What you should do: Could you give the number of lines in the entries below that contain the word "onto"? Only the number is wanted.

Source data Start Marker

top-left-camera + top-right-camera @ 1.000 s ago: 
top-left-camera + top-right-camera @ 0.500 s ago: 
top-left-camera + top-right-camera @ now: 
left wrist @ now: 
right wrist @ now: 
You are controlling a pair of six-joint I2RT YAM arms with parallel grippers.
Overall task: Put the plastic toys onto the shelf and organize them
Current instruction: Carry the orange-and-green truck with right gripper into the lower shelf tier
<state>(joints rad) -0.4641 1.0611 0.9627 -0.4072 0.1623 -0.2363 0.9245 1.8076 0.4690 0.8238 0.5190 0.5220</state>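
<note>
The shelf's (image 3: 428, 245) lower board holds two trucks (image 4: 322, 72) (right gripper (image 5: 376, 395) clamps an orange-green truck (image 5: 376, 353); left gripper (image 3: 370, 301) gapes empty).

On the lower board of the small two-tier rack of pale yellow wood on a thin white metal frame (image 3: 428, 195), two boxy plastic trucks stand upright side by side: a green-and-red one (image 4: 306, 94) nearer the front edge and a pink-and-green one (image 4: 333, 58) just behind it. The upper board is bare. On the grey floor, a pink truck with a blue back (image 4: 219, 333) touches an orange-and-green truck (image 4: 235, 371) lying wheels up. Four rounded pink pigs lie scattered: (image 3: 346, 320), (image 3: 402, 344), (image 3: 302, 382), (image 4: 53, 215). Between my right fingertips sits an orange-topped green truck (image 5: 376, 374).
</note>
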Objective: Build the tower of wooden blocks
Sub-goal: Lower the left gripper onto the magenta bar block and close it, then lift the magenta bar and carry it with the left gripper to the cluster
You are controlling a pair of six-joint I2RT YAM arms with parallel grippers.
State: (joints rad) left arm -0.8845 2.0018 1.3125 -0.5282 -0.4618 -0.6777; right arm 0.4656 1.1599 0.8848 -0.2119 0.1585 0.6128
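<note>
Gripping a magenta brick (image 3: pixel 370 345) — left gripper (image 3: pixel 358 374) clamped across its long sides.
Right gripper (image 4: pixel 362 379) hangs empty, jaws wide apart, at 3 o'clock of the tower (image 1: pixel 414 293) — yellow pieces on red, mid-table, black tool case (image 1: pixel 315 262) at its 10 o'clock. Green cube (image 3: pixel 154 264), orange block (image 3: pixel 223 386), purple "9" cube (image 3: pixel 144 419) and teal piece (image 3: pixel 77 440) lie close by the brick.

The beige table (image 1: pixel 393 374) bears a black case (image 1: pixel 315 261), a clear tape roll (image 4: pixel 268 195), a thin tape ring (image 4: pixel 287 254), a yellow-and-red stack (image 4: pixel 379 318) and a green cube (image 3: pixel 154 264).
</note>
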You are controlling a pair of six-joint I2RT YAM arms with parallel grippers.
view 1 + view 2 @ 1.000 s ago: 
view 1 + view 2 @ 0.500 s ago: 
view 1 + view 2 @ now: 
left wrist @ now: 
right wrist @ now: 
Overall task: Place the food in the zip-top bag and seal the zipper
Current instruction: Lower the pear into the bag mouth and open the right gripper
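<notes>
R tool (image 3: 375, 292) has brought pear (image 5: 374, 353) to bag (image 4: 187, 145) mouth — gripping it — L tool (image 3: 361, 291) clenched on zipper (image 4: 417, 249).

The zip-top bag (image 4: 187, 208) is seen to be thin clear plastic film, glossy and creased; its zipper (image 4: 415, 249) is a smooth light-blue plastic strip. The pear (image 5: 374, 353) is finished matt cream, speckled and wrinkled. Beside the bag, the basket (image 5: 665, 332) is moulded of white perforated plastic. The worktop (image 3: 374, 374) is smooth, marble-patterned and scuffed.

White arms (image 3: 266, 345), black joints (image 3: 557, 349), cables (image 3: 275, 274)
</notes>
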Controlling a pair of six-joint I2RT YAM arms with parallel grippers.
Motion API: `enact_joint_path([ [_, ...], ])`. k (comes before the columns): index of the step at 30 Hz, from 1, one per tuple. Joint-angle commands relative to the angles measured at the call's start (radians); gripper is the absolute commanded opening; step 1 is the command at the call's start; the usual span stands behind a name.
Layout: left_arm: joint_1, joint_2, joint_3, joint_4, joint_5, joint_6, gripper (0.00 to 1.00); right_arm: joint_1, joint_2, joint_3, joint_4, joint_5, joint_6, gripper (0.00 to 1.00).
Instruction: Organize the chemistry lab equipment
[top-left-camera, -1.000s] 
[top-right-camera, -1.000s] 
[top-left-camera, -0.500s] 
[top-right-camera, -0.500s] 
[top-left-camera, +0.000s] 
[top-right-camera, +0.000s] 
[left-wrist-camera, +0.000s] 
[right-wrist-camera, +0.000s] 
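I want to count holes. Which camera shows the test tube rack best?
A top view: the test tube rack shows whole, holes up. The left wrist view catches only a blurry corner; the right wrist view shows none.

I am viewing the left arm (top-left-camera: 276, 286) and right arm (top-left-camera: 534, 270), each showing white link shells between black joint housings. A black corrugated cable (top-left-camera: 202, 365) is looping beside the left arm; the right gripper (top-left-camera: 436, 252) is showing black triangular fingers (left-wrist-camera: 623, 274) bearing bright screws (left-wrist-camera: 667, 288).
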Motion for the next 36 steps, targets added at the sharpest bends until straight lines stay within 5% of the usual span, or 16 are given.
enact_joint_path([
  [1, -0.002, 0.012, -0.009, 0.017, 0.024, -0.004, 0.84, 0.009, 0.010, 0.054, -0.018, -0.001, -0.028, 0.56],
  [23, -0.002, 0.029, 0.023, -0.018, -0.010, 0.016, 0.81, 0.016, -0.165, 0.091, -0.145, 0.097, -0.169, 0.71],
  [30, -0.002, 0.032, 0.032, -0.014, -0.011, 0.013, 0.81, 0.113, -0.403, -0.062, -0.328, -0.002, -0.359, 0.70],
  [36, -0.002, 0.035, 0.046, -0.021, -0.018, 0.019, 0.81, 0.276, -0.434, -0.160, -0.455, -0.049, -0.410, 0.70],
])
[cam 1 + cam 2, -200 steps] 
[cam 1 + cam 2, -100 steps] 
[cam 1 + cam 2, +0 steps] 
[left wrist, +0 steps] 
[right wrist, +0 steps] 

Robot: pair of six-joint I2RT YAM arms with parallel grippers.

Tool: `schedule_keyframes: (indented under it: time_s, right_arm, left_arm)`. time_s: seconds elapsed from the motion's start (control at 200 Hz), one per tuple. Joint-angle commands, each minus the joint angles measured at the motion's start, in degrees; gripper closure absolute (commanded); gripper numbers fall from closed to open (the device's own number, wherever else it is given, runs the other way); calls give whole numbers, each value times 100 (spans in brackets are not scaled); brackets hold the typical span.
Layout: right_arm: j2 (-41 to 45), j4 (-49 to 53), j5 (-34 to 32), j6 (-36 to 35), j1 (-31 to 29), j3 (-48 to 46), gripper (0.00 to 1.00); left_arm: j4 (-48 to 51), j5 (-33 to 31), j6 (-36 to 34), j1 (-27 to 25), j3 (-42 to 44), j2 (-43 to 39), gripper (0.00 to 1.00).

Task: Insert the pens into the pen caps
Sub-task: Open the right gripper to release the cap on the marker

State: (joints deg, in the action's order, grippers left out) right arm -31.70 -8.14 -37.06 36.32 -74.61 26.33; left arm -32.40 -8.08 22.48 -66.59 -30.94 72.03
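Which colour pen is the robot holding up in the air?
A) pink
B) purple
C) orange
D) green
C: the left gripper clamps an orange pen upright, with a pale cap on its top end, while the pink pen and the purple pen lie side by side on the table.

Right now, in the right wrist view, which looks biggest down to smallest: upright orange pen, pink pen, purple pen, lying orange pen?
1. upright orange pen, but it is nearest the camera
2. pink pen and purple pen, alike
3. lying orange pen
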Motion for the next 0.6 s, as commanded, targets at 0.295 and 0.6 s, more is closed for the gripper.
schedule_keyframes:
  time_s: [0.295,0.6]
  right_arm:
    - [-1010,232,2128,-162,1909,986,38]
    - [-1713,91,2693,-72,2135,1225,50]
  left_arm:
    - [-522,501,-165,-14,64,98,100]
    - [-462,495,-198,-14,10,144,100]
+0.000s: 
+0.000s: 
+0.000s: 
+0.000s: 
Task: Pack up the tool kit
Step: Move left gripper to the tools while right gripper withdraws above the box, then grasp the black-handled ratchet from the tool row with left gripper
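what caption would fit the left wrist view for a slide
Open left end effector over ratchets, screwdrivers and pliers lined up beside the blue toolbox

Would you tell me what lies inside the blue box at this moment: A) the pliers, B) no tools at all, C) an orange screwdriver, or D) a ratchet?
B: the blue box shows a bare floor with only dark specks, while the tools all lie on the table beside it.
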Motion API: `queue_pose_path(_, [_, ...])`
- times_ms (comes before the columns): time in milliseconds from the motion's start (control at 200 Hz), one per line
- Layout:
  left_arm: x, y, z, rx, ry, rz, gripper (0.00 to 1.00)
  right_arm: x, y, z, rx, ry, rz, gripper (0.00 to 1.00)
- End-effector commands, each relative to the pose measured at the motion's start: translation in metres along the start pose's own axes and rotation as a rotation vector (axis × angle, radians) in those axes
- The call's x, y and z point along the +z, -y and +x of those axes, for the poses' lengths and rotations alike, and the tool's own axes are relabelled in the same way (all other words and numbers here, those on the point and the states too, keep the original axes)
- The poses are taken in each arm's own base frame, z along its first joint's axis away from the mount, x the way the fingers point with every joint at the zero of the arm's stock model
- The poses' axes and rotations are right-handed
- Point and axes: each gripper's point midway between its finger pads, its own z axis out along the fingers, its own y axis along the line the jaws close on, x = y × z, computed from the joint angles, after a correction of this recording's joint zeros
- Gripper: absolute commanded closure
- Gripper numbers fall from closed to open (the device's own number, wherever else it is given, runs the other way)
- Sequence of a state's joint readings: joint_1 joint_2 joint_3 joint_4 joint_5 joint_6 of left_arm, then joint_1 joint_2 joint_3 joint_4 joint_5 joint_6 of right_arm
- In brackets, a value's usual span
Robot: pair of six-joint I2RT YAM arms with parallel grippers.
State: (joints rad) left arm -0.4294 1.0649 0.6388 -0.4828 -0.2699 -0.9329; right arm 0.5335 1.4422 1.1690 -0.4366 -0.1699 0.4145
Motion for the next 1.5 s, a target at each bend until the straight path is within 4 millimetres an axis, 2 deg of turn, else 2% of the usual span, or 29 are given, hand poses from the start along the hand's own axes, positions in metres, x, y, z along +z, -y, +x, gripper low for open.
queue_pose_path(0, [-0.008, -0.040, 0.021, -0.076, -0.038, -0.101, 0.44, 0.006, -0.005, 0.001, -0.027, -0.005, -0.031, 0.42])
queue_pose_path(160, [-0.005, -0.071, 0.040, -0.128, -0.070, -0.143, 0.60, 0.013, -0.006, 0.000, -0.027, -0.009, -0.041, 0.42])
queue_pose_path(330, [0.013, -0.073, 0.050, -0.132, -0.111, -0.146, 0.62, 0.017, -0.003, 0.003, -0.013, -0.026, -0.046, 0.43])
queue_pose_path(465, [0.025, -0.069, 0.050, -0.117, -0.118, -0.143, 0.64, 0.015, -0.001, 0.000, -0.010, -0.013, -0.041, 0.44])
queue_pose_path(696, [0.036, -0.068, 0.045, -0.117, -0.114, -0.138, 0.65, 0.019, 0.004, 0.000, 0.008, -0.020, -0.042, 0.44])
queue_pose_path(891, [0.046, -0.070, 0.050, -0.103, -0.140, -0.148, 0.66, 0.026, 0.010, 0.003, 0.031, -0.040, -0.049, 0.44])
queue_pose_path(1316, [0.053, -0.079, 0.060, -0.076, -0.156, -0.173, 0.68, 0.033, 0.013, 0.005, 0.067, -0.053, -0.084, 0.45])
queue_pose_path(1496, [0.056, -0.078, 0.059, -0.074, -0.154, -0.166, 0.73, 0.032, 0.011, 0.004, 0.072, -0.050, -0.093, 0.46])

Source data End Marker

Task output: 2